Estimates of ultimate recovery factors used for the volumetric evaluation are based on information provided by operators in their applications or Directive 054 submissions. 

Initial established reserves were calculated using a distribution of ultimate recovery factors, ranging from 38% to 74%, for all existing SAGD projects producing from the McMurray Formation in the Athabasca oil sands area. This distribution for the recovery factors was then multiplied by the distribution of OBIP to get low, medium, and high estimates of the initial established reserves.

This approach ensures that the range of uncertainty in the recovery between the different projects is captured, allowing for a consistent evaluation across the entire Athabasca oil sands area.

Table R2.7 shows the low, medium, and high estimates for recoverable bitumen reserves in the Athabasca oil sands area for the McMurray Formation with SAGD potential.

Image
Athabasca oil sands area McMurray SAGD targeted reserves and ultimate potential

This estimate combines traditional reserves and resource values in accordance with AER criteria. 

Volumes used for estimating the initial established reserves are as follows: 

  • Volumes from drainage areas with wells that are drilled and completed.
  • Volumes from drainage areas with wells that are on production.
  • Volumes from drainage areas with wells that are suspended.
  • Volumes from areas the operator plans to drill within five years or are currently under development.
  • Locations within the approved project area that meet well-delineation criteria.

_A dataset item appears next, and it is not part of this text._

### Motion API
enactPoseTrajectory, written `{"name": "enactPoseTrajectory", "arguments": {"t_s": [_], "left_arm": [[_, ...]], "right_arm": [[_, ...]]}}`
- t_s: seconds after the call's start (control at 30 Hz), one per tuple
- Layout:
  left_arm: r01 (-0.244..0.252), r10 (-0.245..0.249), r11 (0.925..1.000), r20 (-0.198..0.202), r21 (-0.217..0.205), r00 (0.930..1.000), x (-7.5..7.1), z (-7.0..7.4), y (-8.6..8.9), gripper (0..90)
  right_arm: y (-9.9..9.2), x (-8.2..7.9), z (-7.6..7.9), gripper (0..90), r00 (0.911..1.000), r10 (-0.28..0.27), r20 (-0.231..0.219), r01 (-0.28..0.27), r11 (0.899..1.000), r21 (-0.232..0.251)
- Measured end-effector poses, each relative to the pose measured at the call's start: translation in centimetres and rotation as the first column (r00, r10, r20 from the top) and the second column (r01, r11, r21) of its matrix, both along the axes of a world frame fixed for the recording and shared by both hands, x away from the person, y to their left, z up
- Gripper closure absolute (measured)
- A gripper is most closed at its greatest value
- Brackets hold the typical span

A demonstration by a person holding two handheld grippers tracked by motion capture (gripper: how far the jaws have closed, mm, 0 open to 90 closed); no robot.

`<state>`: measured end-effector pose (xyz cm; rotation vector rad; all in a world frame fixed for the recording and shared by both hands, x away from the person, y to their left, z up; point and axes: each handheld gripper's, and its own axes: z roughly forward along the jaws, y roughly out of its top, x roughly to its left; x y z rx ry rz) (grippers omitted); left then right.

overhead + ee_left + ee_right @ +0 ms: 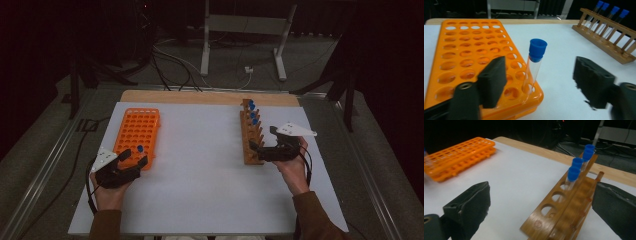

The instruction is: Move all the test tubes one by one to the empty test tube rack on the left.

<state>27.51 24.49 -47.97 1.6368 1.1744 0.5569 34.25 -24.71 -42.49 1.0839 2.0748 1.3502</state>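
orange rack (pixel 471 57): one blue-capped tube (pixel 534 65) stands in a hole at its near corner, leaning a little; other holes bare.
wooden rack (pixel 564 205): blue-capped tubes (pixel 573 176) at its far end, near holes bare.
left claw (pixel 540 82): jaws apart, gripping nothing; the tube stands between them, touching neither pad.
right claw (pixel 541 202): wide open around the wooden rack's near end, holding nothing.
bench (pixel 200 165): white top, bare between the racks; orange rack near the left edge.
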Motion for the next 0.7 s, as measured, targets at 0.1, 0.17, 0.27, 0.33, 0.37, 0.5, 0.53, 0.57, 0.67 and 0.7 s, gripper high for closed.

A net pay cutoff of 7 m continuous was for inclusion in calculating initial established reserves. The well-delineation density must be at least 8 wells per section with 3-D seismic acquired or 16 wells per section without 3-D seismic.

The calculation of ultimate potential included the following additional sources: 

  • Locations inside the project areas that do not meet the well-delineation density described above but meet the 7 m net pay cutoff. 
  • Locations outside the project areas but within the Athabasca oil sands area that meet the 7 m net pay cutoff.